» **Exercise prompt**
Extract the first line through the line containing "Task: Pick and" from the listing below, exactly as written.
(Data section Opens)
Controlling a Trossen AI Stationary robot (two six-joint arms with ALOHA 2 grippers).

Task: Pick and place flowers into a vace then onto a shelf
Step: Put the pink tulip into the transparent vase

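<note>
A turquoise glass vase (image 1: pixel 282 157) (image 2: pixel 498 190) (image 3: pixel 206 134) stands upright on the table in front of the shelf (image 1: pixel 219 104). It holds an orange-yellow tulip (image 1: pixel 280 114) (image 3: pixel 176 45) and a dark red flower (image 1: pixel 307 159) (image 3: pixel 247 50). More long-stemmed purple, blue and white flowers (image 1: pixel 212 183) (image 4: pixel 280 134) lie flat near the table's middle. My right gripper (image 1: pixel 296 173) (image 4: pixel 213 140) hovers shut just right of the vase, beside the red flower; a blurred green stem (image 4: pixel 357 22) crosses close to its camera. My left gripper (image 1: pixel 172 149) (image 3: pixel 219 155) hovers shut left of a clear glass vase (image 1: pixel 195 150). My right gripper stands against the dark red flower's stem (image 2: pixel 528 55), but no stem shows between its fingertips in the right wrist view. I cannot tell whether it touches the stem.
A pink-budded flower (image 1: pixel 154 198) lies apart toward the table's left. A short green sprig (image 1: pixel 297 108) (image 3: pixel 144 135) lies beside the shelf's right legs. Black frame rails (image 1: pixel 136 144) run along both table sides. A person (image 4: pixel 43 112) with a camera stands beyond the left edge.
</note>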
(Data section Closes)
» **Exercise answer**
Controlling a Trossen AI Stationary robot (two six-joint arms with ALOHA 2 grippers).

Task: Pick and place flowers into a vace then onto a shelf

No additional answer text is required.